Bulwer's work may be classified according to subject, though not chronologically. He wrote novels of society, of history, of mystery, and of romance. In all he was successful, and perhaps felt as much interest in one as in another. In his own life the study of the occult played a part; he was familiar with the contemporary fads in mystery and acquainted with their professors. "Ancient" history also attracted him, and he even wrote a couple of volumes of a 'History of Athens.' In all his writing there is a tendency to lapse into a discussion of the "Ideal and the Real," aiming always at the conclusion that the only true Real is the Ideal. It was this tendency which chiefly aroused the ridicule of his critics, and from the 'Sredwardlyttonbulwig' of Thackeray to the 'Condensed Novels' burlesque of Bret Harte, they harp upon that facile string, The thing satirized is after all not cheaper than the satire. The ideal _is_ the true real; the only absurdity lies in the pomp and circumstance wherewith that simple truth is introduced. There _is_ a 'Dweller on the Threshold,' but it, or he, is nothing more than that doubt concerning the truth of spiritual things which assails all beginners in higher speculation, and there was no need to call it or him by so formidable a name. A sense of humor would have saved Bulwer from almost all his faults, and have endowed him with several valuable virtues into the bargain; but it was not born in him, and with all his diligence he never could beget it.

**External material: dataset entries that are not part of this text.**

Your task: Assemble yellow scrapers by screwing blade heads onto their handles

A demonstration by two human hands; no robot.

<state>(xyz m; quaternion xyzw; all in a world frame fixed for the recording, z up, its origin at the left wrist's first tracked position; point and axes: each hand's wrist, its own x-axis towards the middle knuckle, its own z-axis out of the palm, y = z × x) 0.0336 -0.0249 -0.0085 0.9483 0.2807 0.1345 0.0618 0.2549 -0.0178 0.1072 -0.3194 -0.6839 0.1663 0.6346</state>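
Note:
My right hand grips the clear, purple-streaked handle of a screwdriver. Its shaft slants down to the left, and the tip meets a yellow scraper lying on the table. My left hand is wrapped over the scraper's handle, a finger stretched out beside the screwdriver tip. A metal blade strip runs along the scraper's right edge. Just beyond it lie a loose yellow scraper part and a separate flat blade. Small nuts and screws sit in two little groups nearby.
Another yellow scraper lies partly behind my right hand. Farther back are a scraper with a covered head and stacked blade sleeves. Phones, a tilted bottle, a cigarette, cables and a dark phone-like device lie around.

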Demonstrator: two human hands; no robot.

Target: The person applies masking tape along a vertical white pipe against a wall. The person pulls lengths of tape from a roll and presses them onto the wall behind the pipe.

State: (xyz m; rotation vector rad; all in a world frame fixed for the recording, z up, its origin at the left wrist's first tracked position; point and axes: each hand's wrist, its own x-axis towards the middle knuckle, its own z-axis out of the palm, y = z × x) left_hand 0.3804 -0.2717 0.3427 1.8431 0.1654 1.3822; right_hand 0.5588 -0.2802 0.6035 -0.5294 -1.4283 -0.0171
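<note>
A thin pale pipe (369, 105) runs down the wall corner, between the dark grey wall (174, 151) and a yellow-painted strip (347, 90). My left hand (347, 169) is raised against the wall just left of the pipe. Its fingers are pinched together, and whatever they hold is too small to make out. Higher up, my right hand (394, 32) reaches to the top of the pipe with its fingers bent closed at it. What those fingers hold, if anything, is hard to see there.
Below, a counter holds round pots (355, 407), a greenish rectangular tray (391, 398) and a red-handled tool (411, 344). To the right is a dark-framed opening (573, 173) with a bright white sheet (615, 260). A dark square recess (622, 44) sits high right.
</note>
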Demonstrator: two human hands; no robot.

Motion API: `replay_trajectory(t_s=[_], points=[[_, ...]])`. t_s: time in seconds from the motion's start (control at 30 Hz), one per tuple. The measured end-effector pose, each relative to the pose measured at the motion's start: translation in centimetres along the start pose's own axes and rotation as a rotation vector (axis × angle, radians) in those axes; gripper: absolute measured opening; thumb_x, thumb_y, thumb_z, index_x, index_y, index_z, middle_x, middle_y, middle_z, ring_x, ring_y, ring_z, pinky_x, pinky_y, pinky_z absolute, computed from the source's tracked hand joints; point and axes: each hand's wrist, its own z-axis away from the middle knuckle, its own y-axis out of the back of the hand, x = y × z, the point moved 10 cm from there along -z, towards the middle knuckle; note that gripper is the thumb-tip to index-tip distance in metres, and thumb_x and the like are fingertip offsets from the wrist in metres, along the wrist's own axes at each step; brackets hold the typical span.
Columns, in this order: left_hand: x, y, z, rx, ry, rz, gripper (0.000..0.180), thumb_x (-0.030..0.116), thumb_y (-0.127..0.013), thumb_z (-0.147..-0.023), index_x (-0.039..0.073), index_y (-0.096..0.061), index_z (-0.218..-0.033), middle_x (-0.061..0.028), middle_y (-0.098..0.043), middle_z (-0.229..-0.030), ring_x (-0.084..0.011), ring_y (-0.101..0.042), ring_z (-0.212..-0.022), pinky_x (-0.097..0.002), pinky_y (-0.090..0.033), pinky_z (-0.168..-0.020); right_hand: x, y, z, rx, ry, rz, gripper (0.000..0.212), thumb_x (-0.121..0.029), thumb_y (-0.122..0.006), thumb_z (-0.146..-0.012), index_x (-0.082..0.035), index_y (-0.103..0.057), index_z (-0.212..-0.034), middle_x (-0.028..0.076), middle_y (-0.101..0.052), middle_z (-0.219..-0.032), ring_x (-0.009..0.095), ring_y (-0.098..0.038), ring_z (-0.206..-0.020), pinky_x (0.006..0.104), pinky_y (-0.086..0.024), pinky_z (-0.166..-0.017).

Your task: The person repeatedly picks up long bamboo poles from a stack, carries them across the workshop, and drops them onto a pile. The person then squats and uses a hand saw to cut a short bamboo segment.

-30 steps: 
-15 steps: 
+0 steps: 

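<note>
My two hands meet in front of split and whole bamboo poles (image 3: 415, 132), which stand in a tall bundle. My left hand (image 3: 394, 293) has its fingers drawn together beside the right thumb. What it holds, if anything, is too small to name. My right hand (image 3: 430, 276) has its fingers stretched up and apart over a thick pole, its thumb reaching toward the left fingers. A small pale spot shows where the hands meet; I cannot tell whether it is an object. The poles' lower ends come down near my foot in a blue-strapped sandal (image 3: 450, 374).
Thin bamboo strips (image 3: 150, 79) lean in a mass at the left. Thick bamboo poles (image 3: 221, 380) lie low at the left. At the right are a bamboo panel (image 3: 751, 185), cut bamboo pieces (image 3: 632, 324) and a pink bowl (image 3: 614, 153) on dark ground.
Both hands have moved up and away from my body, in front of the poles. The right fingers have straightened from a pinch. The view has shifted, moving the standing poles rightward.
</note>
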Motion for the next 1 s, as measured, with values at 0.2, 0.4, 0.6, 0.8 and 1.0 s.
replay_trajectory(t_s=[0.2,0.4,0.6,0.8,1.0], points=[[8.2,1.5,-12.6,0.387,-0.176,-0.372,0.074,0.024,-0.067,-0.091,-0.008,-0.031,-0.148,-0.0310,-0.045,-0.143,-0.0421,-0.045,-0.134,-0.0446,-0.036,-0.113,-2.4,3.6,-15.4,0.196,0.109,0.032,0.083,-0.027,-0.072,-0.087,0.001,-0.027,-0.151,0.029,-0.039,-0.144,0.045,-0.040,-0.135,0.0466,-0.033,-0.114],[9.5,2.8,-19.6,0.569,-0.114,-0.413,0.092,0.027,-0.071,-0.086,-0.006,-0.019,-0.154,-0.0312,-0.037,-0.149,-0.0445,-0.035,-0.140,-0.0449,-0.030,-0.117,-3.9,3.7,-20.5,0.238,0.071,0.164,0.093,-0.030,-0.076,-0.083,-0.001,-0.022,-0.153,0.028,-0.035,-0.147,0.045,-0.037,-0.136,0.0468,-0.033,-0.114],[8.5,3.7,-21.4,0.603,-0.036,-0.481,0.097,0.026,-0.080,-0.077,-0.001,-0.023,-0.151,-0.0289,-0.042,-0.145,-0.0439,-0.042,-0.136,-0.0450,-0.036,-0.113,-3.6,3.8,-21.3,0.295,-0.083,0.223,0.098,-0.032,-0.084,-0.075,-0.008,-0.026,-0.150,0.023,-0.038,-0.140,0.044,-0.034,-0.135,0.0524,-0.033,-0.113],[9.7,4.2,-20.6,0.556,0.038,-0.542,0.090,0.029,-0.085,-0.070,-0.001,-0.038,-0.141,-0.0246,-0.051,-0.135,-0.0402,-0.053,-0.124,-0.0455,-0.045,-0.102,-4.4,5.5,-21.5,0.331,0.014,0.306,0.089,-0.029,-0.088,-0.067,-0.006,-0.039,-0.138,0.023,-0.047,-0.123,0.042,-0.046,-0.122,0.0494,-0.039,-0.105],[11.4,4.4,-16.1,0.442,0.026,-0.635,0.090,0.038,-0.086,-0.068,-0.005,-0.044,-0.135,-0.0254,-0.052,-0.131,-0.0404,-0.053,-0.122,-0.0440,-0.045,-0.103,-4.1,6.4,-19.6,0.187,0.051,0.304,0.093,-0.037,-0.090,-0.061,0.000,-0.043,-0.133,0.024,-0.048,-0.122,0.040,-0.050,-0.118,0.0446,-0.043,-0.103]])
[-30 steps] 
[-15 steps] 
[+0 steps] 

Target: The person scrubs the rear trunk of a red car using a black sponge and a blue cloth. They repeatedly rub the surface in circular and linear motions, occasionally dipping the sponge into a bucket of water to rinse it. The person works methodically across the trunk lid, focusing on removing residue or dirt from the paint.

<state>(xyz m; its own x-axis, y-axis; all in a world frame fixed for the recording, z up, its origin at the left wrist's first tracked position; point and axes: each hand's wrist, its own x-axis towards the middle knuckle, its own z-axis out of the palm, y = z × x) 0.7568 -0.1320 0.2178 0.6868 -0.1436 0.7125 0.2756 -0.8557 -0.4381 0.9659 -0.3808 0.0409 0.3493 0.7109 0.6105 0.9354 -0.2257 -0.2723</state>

The domestic series, of which 'The Caxtons' is the type, are the most generally popular of his works, and are likely to be so longest. The romantic vein ('Ernest Maltravers,' 'Alice, or the Mysteries,' etc.) are in his worst style, and are now only in existence as books because they are members of "the edition," It is doubtful if any human being has read one of them through in twenty years. Such historical books as 'The Last Days of Pompeii' are not only well constructed dramatically, but are painfully accurate in details, and may still be read for information as well as for pleasure. The 'Zanoni' species is undeniably interesting. The weird traditions of the 'Philosopher's Stone' and the 'Elixir of Life' can never cease to fascinate human souls, and all the paraphernalia of magic are charming to minds weary of the matter-of-factitude of current existence. The stories are put together with Bulwer's unfailing cleverness, and in all external respects neither Dumas nor Balzac has done anything better in this kind: the trouble is that these authors compel our belief, while Bulwer does not. For, once more, he lacks the magic of genius and the spirit of style which are immortally and incommunicably theirs, without which no other magic can be made literarily effective.